I pick up the Sunday paper frequently. I’m often rewarded with a story or column. The Feb. 2 Forum is a good example. The commentary on Marxist analysis (“Marx Is Back”) was close to being complete, except for the false comparison of wages across countries and over time. Dollar figures do not address the concept of subsistence wage.
A more complete comparison would have the amount of value extracted from, say, a miner in Pennsylvania versus one in China. Factor in things like the cost of regulation, safety, noncorrupt police, reliable water and electricity, roads and house values, and a miner in Pennsylvania may make significantly more in dollars but the costs of living a first-world life mean a lot of taxes and huge investments by business to run an operation. Subsistence wages may be very high. Costs may be less in the Third World, but the rate of exploitable value may be less, too, and subsistence wages correspondingly low.

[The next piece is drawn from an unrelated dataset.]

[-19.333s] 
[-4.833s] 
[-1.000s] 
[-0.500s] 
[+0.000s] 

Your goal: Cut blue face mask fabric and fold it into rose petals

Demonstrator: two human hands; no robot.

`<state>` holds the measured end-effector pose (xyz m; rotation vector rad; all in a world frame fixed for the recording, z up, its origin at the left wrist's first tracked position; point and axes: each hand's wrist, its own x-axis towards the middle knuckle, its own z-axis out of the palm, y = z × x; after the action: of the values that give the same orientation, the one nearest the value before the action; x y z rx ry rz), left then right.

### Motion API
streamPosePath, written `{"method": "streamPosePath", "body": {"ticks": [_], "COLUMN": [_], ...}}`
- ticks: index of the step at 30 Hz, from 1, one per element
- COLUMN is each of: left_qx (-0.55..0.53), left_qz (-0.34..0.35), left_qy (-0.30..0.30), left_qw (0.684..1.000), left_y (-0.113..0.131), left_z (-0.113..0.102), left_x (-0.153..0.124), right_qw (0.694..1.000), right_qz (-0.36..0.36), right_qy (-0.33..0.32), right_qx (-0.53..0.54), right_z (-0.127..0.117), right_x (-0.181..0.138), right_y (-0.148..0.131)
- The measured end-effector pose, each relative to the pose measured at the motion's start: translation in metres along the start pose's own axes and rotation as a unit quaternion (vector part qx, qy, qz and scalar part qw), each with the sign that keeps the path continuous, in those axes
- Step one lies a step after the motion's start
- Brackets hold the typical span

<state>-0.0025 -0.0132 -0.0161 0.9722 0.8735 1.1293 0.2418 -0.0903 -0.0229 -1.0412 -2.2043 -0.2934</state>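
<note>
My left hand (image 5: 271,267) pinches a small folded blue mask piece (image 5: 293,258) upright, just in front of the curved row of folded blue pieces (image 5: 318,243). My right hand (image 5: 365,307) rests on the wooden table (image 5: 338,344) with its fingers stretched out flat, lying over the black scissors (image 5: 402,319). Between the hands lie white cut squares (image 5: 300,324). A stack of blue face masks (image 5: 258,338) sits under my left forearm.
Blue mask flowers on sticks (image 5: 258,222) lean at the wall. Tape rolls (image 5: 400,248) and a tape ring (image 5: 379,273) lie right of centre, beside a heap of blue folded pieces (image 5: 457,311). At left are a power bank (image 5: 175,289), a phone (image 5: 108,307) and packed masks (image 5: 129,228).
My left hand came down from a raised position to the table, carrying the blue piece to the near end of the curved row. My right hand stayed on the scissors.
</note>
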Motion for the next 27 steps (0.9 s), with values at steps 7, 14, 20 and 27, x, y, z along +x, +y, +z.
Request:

Still, with detail lacking in the article, my disappointment was offset by seeing two other articles that point out how primitive yet idealist economic science seems to be. The article that strained to chide the late Pete Seeger for dying with $4 million (“Pete Seeger and His Riches,” Perspectives), passed briskly over the amounts he seems to have earned over decades. What could he have been worth if he was more entrepreneurial?
Of course, missed points like subsistence and net worth are to be expected when the obituary for the late Dale Mortensen (“ ‘Search Theory’ Mastermind Who Won Nobel Prize”) shows he could win a Nobel Prize in economics, shared with two others, for discovering that it takes the unemployed time to find jobs and employers time to find workers. This was only a mystery to a discipline that would imagine a perfect market theory. As if the world was made for theory and not theory made to explain the world.